The case is the first test of China’s anti-monopoly law, which came into effect on August 1. Although the government has said the US$2.3 billion deal will be judged on the principles of a market economy, the law is as ambiguous as the attitudes of the regulators responsible for enforcing it.
If approved, Coca-Cola’s acquisition would be the largest foreign takeover in Chinese history. It is a situation laced with potential flashpoints, and the implications for China’s juice industry are no wider than those for foreign-led M&A in the country as a whole.
Regulators could easily block the deal for one of two reasons: That it would be bad for competition, and that it would endanger a national brand.

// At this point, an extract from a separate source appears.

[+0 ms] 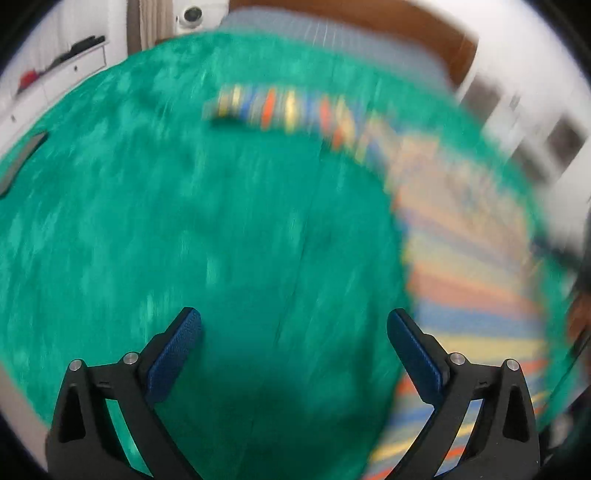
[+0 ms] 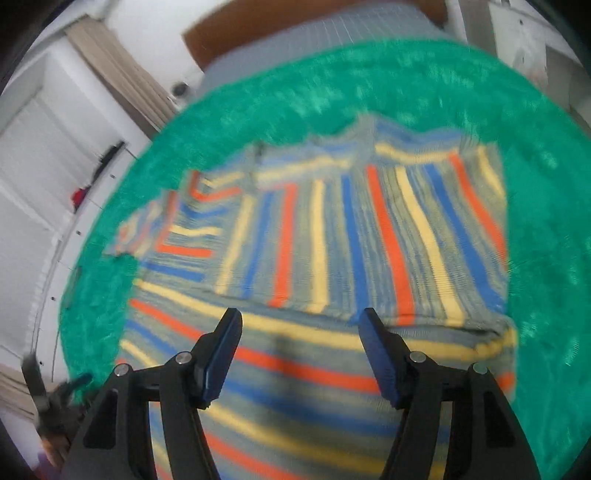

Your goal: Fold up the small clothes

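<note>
A striped knit garment point(image 2: 332, 236) in grey, blue, orange and yellow lies on a green fuzzy cloth point(image 2: 546, 229). One part is folded over the rest, with a sleeve at the left. My right gripper point(image 2: 300, 325) is open and empty just above the garment's lower part. In the blurred left wrist view the garment point(image 1: 465, 258) lies at the right, and my left gripper point(image 1: 293, 325) is open and empty over the bare green cloth point(image 1: 147, 221), to the left of the garment.
A grey striped bed surface point(image 2: 332, 33) and a brown headboard lie beyond the green cloth. White drawers and shelves point(image 2: 44, 177) stand at the left. A grey flat object point(image 1: 22, 158) lies at the cloth's left edge.
</note>
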Demonstrator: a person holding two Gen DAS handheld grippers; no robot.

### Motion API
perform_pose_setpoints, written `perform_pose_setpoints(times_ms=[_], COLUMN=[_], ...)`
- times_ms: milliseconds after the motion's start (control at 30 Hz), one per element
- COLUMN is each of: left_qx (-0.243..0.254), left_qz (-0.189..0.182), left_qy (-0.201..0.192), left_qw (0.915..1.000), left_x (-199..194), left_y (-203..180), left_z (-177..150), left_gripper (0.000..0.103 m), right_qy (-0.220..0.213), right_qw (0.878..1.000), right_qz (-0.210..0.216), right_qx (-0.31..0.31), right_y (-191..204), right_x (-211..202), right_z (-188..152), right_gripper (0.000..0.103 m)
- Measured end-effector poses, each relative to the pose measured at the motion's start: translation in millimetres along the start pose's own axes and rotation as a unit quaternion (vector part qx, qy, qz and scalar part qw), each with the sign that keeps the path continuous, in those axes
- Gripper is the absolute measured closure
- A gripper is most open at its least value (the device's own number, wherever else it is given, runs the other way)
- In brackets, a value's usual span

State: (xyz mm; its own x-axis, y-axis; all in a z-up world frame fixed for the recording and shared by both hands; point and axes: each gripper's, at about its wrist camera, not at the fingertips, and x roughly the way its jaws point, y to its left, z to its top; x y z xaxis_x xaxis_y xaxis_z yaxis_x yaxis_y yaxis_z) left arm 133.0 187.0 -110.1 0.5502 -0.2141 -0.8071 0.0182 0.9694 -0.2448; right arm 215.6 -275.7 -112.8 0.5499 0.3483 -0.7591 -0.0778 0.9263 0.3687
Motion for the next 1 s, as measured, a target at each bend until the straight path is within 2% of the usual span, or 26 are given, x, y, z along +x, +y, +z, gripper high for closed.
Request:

There is room for debate on both issues. On the one hand, Huiyuan and Coca-Cola are the two largest players in China’s fruit and vegetable juice industry; on the other, this is a highly fragmented industry and a bit of consolidation and foreign savvy might do it some good. Similarly, while the Huiyuan brand would pass out of Chinese hands, Coca-Cola has promised to retain the name on its products.
The unknown factor is public opinion. Early signs were not good for Coca-Cola, as various Chinese online polls came out in opposition to the deal. It remains to be seen which way sentiment will swing – or in which direction it might be pushed. Every foreign dealmaker in China knows the story of Xugong, the construction equipment manufacturer that was subject to a takeover bid by Carlyle Group, the US private equity firm. What appeared to be a slam dunk ended up bouncing off the rim as opponents of the deal whipped up a nationalistic frenzy, leaving Beijing little option but to withhold its approval.
This time the process will be more formal and both parties have agreed to cooperate fully with regulators. Depending on which way the regulators go, it will be remembered as either a positive statement about free market investment or a sad confirmation of suspicions that Beijing plays by its own rules.
Meanwhile, Coca-Cola should be busy making friends with people of influence – if it hasn’t already done so. Such is the sensitivity attached to foreign investment in China, or Chinese investment overseas, that it pays to placate your demons before they devour you.
Ultimately, this landmark deal may be far more normal than is made out: More about managing relationships than managing legislation.